#### WORK REQUEST
How many lines of the data contain the word "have"? Give only that number.

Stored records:
^^^^^^^^^^^^^^^^

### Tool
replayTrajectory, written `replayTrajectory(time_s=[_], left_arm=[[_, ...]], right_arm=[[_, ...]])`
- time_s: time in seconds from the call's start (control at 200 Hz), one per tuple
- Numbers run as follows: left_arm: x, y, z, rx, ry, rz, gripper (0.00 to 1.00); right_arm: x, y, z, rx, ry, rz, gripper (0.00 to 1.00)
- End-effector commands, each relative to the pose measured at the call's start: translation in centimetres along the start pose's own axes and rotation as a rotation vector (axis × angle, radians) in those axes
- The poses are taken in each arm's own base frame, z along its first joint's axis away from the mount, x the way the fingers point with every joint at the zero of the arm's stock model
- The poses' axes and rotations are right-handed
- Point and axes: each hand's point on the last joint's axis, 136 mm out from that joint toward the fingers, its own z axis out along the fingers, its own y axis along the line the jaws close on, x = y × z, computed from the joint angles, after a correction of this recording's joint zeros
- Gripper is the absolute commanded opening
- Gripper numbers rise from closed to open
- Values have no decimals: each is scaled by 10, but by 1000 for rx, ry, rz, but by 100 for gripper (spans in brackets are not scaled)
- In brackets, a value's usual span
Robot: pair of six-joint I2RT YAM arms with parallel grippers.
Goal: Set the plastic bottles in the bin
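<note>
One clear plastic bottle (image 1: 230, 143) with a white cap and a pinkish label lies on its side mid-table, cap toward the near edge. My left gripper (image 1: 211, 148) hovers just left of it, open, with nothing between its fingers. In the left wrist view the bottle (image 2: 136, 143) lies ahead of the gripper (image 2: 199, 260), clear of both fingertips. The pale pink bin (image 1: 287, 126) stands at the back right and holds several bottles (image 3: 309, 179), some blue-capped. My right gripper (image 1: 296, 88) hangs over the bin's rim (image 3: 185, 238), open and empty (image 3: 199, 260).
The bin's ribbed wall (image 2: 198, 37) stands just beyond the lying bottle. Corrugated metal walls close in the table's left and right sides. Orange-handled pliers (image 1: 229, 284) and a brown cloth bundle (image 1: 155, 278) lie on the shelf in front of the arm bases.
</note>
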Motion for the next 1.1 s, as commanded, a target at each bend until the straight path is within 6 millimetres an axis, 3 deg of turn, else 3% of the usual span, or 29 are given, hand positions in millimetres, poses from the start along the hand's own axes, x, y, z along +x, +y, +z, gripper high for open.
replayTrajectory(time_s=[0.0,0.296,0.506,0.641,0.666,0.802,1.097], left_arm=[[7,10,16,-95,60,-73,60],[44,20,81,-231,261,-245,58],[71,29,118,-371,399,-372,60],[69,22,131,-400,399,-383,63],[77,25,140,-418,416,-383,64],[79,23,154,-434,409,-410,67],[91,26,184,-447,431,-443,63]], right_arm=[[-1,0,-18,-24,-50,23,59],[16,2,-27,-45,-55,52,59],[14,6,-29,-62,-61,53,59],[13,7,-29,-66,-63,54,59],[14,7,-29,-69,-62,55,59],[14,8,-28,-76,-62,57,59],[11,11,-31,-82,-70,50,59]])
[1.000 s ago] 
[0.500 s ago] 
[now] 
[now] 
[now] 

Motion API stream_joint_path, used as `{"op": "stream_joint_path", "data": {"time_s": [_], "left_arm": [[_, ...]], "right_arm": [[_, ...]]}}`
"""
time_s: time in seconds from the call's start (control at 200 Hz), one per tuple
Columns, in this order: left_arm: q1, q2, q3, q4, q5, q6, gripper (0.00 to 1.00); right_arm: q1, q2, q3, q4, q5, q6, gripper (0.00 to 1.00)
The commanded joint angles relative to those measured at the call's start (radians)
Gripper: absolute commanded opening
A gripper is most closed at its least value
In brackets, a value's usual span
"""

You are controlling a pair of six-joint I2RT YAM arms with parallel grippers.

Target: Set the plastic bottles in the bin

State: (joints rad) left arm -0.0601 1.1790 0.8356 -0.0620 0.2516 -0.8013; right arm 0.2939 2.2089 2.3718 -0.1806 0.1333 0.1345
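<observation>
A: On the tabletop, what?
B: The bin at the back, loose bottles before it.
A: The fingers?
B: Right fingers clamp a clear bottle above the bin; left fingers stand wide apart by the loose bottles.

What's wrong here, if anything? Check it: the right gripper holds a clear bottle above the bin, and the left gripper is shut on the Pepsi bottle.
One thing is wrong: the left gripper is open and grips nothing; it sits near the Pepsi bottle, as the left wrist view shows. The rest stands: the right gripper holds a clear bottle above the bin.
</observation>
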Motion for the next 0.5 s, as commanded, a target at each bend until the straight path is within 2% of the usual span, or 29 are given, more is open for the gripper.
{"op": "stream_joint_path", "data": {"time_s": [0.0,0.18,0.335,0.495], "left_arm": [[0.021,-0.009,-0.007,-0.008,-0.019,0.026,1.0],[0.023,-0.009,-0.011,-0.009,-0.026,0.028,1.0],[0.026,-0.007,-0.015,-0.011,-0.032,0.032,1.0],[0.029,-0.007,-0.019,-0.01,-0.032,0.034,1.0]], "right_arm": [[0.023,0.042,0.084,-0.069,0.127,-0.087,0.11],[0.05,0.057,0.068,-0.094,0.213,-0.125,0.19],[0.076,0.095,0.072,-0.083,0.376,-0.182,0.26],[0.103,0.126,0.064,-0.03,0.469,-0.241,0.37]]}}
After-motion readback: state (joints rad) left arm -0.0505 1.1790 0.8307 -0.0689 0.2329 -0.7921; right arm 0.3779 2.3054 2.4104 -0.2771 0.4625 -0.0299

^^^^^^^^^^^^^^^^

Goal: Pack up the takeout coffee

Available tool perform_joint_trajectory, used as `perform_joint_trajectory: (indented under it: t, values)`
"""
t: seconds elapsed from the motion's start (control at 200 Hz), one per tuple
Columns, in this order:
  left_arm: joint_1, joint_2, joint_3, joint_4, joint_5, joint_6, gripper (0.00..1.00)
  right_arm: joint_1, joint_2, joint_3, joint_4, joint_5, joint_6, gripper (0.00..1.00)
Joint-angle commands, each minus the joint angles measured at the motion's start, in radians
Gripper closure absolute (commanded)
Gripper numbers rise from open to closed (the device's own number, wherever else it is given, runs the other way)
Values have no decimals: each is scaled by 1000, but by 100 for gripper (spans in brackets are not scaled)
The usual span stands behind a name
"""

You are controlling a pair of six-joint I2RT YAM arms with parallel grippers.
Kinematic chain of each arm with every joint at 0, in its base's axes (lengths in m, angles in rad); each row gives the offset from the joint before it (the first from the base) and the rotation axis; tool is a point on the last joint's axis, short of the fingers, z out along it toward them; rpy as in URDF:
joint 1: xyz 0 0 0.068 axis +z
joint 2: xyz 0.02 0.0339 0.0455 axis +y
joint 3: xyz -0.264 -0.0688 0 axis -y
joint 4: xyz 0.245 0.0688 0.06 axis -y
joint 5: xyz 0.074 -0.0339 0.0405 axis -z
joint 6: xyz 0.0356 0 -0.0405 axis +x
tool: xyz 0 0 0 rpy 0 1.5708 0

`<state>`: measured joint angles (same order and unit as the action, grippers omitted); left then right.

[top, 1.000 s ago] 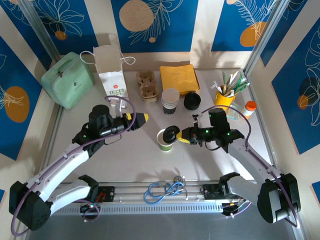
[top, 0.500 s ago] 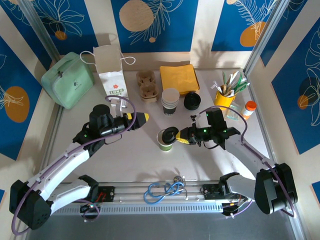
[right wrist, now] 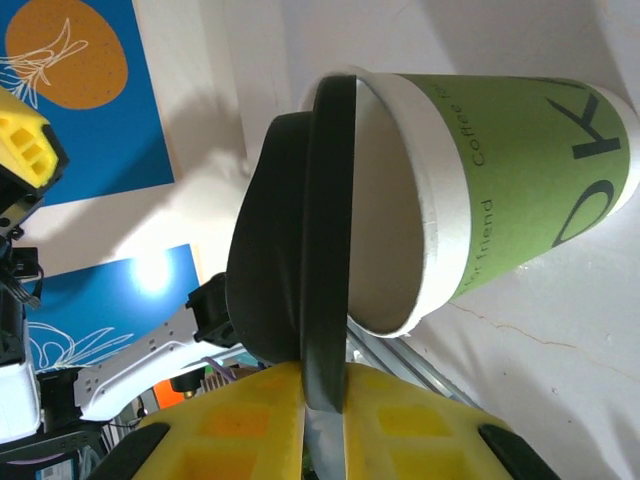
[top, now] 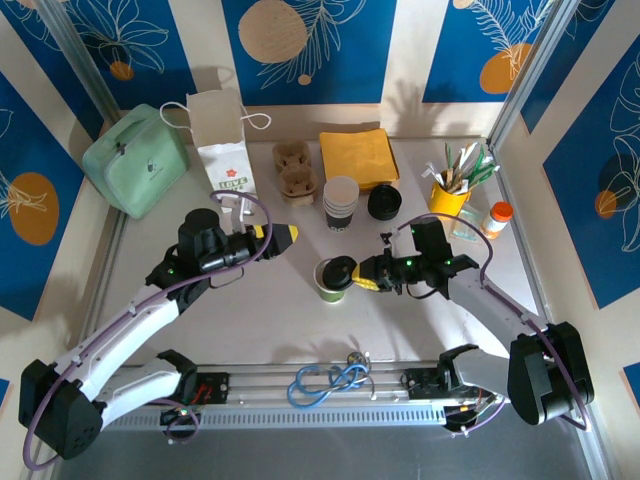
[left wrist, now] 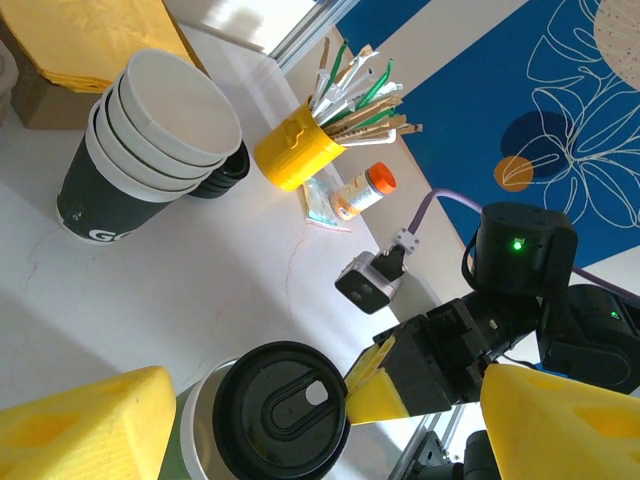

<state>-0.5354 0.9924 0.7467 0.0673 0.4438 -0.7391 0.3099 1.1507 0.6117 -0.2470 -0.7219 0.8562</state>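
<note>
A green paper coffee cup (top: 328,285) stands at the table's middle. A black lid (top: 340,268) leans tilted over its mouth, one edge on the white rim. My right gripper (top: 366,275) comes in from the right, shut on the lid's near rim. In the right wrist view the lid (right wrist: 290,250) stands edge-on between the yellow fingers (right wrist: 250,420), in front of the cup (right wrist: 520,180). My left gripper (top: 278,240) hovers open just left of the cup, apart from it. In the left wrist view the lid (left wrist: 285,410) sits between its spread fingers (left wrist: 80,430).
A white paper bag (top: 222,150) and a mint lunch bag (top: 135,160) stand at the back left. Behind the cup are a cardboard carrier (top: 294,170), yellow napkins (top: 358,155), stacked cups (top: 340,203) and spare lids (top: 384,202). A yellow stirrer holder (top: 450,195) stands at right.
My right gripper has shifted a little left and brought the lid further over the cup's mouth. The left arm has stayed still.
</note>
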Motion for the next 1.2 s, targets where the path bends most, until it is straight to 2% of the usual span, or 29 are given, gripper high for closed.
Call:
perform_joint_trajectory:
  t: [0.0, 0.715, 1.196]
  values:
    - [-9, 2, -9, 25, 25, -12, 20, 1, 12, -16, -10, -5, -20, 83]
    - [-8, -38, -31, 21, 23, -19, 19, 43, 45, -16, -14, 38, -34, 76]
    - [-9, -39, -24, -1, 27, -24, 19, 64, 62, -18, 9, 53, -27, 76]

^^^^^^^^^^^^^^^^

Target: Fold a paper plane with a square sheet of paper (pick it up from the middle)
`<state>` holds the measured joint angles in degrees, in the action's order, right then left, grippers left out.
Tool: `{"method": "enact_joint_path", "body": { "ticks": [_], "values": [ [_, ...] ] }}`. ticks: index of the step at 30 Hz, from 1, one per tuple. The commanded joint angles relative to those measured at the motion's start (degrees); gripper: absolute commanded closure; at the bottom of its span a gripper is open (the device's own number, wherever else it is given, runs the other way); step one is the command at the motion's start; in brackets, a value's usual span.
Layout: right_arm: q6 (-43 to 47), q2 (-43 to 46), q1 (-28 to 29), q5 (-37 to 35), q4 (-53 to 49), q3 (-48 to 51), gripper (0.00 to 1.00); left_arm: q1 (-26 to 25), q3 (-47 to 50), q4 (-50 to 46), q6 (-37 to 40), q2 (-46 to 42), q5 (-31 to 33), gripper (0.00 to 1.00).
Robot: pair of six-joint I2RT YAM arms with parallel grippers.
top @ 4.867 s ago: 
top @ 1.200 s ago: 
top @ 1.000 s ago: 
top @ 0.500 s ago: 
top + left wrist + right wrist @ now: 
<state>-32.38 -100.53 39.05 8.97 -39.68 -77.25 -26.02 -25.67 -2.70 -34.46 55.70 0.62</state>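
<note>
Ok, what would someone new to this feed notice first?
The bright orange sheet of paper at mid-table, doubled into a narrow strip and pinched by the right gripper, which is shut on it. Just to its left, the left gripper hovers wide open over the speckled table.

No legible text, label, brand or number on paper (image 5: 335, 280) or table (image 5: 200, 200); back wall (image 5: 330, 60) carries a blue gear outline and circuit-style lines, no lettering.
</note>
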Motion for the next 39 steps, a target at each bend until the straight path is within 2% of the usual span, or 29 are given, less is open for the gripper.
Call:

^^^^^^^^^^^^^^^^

#### OUTPUT OF THE TASK
2